(Stored entries)
──────

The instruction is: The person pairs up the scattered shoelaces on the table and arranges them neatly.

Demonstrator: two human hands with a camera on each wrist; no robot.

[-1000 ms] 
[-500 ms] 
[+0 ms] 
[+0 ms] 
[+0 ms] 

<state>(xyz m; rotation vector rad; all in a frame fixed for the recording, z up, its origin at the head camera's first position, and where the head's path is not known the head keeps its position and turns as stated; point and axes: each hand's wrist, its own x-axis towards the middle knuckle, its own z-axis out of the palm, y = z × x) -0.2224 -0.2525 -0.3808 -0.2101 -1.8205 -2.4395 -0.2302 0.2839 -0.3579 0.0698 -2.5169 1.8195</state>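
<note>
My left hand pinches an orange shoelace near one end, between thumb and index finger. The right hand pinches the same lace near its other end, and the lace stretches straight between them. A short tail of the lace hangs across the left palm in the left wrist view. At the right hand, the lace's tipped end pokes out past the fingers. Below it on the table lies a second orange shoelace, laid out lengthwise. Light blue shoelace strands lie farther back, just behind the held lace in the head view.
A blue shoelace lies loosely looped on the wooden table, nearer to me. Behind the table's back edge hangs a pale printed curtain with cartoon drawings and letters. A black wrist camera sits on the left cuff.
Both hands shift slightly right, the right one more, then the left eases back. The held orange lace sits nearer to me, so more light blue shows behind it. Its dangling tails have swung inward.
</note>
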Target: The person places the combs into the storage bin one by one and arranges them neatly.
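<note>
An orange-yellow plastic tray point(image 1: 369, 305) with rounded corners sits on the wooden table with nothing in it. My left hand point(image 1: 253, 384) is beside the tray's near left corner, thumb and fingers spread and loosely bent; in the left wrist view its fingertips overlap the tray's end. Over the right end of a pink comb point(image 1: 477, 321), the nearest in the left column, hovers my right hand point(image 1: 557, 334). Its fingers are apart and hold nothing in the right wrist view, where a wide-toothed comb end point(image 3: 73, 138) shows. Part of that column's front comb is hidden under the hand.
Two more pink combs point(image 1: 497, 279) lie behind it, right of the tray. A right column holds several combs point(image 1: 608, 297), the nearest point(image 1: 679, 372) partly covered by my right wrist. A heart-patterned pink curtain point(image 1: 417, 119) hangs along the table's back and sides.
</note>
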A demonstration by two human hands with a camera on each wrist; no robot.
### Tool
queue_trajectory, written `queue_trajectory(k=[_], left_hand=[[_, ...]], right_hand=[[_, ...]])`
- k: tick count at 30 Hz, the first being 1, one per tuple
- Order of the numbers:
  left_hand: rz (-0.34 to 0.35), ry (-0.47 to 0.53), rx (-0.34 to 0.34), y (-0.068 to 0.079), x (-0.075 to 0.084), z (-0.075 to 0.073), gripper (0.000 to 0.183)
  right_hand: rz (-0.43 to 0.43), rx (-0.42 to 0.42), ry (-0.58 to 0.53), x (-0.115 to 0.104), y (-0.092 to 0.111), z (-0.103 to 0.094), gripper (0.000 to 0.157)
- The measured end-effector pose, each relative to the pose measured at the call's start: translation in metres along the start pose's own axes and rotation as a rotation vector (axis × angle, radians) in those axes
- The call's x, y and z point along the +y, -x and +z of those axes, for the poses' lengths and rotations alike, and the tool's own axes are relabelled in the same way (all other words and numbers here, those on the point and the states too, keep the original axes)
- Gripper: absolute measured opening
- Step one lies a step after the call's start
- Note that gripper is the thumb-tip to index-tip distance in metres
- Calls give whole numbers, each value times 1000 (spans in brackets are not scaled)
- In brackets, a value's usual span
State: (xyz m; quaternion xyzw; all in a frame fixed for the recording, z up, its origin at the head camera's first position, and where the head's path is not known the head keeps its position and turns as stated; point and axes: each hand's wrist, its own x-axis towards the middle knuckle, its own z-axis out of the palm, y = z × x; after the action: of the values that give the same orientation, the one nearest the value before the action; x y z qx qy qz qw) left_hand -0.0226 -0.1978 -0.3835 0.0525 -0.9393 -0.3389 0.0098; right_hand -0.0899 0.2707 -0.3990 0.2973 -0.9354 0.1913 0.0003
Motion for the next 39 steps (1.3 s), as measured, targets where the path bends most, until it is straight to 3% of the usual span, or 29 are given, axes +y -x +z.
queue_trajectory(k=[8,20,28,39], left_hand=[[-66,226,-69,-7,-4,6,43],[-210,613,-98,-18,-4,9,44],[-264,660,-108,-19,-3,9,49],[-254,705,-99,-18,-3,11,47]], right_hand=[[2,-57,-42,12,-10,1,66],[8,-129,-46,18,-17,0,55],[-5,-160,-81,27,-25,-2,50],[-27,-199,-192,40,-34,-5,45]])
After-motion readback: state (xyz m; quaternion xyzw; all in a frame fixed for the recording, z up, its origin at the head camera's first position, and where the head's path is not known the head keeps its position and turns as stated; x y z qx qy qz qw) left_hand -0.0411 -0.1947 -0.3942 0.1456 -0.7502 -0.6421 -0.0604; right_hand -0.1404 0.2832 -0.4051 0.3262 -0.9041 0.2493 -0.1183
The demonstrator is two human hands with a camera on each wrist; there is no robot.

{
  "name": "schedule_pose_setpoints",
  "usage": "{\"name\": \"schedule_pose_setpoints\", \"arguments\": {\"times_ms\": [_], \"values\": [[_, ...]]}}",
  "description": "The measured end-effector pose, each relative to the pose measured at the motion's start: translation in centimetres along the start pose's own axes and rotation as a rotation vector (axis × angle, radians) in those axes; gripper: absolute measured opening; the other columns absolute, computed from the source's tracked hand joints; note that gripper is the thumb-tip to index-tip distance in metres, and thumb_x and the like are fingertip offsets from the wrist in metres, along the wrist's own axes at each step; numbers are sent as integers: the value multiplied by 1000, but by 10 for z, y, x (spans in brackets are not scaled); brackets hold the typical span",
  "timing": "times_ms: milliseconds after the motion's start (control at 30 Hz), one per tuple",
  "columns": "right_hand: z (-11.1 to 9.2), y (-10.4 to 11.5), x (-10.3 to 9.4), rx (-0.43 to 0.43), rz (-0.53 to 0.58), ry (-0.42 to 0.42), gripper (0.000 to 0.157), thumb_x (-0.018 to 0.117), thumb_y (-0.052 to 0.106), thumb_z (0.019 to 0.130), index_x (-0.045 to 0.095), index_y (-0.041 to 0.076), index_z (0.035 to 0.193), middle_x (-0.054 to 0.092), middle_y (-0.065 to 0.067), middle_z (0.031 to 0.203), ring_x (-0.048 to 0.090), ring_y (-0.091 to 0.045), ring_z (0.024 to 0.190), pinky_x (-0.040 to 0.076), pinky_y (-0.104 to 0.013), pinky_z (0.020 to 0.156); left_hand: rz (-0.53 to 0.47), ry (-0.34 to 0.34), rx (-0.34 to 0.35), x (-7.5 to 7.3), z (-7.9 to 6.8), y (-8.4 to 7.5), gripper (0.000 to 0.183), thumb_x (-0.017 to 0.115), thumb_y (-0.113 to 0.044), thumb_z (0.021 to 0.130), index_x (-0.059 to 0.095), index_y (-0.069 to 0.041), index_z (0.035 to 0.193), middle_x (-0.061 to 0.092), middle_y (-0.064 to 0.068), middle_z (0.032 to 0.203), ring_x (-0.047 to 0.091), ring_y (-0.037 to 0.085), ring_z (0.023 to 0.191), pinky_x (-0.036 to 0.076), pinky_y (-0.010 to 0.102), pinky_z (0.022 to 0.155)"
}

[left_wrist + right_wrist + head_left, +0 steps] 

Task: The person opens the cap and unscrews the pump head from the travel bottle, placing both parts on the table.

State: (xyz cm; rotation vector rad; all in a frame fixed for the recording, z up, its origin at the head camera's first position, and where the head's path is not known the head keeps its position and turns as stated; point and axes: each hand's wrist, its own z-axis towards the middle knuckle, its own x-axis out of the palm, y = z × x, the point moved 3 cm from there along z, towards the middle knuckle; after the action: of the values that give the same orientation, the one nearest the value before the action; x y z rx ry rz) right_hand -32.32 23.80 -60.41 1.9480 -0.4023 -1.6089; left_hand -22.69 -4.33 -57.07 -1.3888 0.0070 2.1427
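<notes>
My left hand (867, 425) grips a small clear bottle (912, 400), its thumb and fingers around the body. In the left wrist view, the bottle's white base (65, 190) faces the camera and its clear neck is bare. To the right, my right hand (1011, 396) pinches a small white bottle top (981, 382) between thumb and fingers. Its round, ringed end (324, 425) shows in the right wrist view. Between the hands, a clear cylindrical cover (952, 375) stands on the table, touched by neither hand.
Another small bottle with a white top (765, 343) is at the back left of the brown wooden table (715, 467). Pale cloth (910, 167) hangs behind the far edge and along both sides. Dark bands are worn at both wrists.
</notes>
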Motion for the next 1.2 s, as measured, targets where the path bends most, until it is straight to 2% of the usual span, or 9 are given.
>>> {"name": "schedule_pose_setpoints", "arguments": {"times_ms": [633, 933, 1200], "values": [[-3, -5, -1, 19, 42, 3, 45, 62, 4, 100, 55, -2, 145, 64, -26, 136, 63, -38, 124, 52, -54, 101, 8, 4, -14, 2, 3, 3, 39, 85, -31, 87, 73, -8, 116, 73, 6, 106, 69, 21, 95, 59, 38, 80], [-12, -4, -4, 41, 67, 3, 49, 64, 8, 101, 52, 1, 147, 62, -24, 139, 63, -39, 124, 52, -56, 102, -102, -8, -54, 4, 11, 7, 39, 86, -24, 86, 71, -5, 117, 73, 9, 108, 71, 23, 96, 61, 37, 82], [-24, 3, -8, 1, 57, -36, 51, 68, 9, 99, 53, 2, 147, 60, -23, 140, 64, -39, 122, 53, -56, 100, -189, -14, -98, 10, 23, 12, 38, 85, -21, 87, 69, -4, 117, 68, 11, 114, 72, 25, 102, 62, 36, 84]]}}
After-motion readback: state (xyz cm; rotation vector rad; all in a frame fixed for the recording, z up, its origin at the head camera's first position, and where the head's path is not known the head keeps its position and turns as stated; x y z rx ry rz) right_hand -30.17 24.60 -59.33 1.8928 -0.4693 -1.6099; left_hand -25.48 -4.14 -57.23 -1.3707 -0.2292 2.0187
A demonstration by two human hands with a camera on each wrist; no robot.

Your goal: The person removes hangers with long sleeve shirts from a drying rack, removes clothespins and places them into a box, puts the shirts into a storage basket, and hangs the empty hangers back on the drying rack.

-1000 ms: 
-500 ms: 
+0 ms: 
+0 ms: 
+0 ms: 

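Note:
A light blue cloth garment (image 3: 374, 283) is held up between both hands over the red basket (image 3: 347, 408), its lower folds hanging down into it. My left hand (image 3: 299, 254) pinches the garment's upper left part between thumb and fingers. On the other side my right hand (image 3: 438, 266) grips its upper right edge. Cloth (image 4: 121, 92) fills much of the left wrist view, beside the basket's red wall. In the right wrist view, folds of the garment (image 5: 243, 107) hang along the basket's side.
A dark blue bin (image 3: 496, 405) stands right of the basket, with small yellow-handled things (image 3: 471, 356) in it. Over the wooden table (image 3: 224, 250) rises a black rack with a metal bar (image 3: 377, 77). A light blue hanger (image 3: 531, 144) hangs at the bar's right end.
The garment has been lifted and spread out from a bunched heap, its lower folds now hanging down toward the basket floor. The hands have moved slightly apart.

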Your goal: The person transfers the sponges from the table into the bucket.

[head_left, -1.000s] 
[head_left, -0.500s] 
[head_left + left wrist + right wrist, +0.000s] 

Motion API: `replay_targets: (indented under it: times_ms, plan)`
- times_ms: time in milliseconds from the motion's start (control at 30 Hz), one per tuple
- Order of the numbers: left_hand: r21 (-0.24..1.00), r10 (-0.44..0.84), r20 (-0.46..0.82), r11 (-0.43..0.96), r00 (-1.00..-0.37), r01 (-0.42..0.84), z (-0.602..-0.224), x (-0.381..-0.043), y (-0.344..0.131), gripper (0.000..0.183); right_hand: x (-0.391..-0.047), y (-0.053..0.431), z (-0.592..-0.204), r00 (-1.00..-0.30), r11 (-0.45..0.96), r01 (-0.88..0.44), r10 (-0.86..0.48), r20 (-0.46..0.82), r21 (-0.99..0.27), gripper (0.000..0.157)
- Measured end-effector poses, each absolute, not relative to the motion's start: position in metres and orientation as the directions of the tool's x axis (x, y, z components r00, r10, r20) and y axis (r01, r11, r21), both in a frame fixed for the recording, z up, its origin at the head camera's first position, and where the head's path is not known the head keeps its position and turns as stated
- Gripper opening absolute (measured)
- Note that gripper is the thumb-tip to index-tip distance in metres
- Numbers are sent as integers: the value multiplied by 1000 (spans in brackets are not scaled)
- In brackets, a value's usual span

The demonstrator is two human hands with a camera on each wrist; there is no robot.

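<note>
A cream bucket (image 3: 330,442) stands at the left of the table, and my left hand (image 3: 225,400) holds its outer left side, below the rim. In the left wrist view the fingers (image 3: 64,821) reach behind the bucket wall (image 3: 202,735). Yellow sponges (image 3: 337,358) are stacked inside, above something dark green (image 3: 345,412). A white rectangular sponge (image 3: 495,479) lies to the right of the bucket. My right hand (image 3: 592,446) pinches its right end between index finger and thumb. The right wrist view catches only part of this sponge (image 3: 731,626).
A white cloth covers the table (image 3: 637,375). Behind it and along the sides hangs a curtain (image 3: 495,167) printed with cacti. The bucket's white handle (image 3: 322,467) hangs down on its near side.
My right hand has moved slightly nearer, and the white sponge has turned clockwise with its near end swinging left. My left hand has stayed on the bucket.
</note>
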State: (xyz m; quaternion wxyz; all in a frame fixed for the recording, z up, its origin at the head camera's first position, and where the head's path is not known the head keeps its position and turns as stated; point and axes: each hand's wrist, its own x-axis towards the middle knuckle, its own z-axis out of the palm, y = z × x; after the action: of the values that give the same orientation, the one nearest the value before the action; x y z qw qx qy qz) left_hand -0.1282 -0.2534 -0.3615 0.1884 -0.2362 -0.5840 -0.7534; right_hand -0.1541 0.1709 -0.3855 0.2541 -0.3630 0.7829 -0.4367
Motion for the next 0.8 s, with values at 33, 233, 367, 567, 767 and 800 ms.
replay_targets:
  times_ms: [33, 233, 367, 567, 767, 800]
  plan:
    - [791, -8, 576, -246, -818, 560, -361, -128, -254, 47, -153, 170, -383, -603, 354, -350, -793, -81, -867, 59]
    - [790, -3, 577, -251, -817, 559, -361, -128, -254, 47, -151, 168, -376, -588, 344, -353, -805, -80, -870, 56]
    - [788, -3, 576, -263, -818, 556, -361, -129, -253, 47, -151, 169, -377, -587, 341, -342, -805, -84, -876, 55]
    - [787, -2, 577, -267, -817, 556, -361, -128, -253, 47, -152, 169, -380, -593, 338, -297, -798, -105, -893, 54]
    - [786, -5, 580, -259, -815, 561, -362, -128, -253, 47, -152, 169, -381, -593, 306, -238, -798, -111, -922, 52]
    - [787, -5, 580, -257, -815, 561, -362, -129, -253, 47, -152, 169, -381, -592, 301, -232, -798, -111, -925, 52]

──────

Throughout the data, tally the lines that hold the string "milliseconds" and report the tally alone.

2